Noi siamo in una situazione drammatica. Io ringrazio innanzitutto i miei Barnaba, che mi aiutano a rimanere collegati. Noi siamo in un ambiente intossicato che ci porta a disprezzare la nostra sorgente, a non capirla più. Invece noi siamo chiamati a portare frutto, più frutto, un superfrutto!

La vigna è il luogo della festa! Gesù l’ha scelta come simbolo dell’amore: nessuno ti ha amato come io ti ho amato. Nessun amore è più grande di questo: dare la vita per i propri amici. Quando noi siamo attraversati da questa forza che è Dio, che è amore, allora la nostra vita ha senso. Sei stato chiamato, sei stato costituito, hai portato frutto, e il tuo frutto rimane. Perché “Non voi avete scelto me, ma io ho scelto voi, e vi ho costituiti perché portiate frutto e il vostro frutto rimanga”.
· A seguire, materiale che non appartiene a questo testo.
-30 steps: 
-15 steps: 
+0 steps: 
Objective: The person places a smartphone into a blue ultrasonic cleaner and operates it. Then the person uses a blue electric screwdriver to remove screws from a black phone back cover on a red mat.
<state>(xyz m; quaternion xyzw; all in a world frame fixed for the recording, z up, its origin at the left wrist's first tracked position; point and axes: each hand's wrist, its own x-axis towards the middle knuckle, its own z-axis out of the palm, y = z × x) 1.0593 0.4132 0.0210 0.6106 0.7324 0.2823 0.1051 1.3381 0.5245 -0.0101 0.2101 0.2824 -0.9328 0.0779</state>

Perché questo avvenga occorre però anche la potatura. Il vignaiolo ha questa grande responsabilità, io ho questa grande responsabilità. Aspettatevi questo! Noi siamo allergici alla potatura perchè il mondo ci rimanda un’immagine di noi che è di onnipotenza. E’ necessaria la potatura, anche se a volte questo potrebbe significare perdere qualcuno, non perché sia sbagliato potare, ma perché si sbaglia a valutare la maturità di quella persona. Chi non porta frutto viene tolto, ma chi porta frutto viene potato, perché porti più frutto.